> Work instruction
The entries below hold a line with "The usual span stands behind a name" and a line with "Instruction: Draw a". Return those lines and all that lie between them, exactly and only.

Start of Material supplied

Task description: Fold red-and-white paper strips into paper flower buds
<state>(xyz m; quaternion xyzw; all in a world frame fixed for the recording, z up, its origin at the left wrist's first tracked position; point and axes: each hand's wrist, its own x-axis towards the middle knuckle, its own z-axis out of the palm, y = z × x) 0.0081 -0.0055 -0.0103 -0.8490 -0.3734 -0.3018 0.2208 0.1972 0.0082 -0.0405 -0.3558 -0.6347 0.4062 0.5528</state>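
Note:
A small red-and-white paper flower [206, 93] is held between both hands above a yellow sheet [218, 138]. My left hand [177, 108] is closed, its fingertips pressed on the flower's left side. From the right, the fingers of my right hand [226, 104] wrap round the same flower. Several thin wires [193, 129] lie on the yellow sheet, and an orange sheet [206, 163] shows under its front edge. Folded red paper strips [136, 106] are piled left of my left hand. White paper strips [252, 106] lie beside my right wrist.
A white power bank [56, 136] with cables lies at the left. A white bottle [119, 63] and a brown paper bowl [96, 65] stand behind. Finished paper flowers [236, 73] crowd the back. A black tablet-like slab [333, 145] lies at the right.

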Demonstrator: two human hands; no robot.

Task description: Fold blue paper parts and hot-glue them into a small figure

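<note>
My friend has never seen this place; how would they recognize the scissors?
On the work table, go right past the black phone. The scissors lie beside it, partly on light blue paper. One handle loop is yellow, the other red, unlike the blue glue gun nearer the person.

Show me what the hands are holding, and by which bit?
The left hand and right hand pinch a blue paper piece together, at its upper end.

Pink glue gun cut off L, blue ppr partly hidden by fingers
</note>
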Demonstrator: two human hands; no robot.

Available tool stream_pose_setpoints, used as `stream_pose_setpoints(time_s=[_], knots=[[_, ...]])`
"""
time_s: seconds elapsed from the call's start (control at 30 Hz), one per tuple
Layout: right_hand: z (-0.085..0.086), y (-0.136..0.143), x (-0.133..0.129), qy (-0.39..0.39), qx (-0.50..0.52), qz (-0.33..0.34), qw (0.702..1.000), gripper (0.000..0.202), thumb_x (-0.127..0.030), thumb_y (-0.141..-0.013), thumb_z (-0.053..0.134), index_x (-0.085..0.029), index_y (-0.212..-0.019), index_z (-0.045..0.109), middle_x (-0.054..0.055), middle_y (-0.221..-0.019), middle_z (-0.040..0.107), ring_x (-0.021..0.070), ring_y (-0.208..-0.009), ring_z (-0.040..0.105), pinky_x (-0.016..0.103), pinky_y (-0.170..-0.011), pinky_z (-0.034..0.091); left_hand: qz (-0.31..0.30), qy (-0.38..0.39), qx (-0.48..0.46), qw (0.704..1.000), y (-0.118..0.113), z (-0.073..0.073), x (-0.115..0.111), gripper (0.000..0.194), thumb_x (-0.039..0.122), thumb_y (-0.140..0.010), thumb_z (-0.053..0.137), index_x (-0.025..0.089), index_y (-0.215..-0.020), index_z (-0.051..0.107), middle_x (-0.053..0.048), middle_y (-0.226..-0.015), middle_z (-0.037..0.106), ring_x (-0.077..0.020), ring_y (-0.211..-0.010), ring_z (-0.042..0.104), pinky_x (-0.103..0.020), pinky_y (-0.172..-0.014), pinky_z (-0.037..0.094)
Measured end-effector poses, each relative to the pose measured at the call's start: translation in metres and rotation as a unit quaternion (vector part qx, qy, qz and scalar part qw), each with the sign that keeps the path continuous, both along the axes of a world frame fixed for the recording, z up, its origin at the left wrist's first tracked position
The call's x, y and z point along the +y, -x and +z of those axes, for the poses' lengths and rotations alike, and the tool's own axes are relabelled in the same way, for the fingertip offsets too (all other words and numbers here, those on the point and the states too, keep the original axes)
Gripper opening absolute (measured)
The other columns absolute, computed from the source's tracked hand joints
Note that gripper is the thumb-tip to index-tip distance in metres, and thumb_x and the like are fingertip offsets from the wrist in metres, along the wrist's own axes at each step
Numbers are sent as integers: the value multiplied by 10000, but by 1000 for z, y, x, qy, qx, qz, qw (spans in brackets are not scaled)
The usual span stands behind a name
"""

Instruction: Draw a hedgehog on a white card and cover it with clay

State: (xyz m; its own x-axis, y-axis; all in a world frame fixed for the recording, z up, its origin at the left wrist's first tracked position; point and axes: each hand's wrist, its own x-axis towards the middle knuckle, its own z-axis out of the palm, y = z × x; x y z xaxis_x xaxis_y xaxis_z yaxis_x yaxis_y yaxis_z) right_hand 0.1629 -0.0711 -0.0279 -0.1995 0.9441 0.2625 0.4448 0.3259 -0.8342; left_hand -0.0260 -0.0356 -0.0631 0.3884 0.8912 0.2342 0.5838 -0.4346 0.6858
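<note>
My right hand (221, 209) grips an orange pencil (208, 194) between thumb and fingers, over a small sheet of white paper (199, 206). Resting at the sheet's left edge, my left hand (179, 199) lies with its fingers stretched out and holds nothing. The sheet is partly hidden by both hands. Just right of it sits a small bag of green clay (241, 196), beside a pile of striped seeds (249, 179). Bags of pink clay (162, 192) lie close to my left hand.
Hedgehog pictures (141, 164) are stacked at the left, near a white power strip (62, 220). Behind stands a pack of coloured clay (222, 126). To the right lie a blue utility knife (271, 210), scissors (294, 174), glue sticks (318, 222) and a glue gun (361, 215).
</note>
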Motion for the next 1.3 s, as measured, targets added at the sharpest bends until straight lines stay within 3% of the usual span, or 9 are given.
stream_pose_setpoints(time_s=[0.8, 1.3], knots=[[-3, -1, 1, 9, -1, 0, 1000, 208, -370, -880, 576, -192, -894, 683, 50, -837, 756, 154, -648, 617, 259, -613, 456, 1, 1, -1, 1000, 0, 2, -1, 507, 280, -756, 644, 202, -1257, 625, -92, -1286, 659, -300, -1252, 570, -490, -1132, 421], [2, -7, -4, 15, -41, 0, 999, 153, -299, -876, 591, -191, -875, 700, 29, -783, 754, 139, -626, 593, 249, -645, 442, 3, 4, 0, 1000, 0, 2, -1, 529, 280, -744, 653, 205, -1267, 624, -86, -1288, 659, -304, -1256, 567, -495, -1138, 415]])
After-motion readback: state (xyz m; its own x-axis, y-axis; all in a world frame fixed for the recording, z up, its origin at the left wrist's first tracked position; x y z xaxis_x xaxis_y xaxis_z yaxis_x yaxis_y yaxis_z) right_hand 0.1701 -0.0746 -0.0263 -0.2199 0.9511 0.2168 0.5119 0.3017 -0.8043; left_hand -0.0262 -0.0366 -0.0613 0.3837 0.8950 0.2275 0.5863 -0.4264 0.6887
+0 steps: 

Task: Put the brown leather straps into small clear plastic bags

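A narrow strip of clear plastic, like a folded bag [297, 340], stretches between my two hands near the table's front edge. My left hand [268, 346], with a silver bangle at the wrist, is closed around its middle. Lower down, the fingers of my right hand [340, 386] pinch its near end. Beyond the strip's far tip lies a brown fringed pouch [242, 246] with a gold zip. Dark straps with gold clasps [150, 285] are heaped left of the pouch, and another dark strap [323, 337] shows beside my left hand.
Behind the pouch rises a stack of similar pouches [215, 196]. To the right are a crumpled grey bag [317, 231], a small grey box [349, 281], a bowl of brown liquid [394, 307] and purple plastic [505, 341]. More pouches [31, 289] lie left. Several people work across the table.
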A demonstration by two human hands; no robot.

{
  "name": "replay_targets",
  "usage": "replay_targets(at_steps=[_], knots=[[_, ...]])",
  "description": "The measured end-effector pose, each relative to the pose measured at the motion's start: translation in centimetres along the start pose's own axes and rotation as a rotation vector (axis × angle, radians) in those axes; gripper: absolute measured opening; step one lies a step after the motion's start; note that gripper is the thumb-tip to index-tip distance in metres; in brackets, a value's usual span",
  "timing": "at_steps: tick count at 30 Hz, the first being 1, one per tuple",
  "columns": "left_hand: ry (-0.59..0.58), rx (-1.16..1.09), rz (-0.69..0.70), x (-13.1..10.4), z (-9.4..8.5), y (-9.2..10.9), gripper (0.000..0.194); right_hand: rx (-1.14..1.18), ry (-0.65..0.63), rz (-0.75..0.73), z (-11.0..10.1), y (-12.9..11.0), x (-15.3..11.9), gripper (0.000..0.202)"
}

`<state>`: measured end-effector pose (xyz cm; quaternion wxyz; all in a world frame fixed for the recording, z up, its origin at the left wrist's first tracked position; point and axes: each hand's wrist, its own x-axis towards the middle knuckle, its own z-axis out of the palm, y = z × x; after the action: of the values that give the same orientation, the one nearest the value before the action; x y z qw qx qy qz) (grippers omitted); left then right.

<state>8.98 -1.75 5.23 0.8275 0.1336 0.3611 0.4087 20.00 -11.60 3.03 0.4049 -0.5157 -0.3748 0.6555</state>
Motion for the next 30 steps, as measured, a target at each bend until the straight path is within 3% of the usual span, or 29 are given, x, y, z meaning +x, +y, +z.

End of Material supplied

> Answer
The usual span stands behind a name
"""

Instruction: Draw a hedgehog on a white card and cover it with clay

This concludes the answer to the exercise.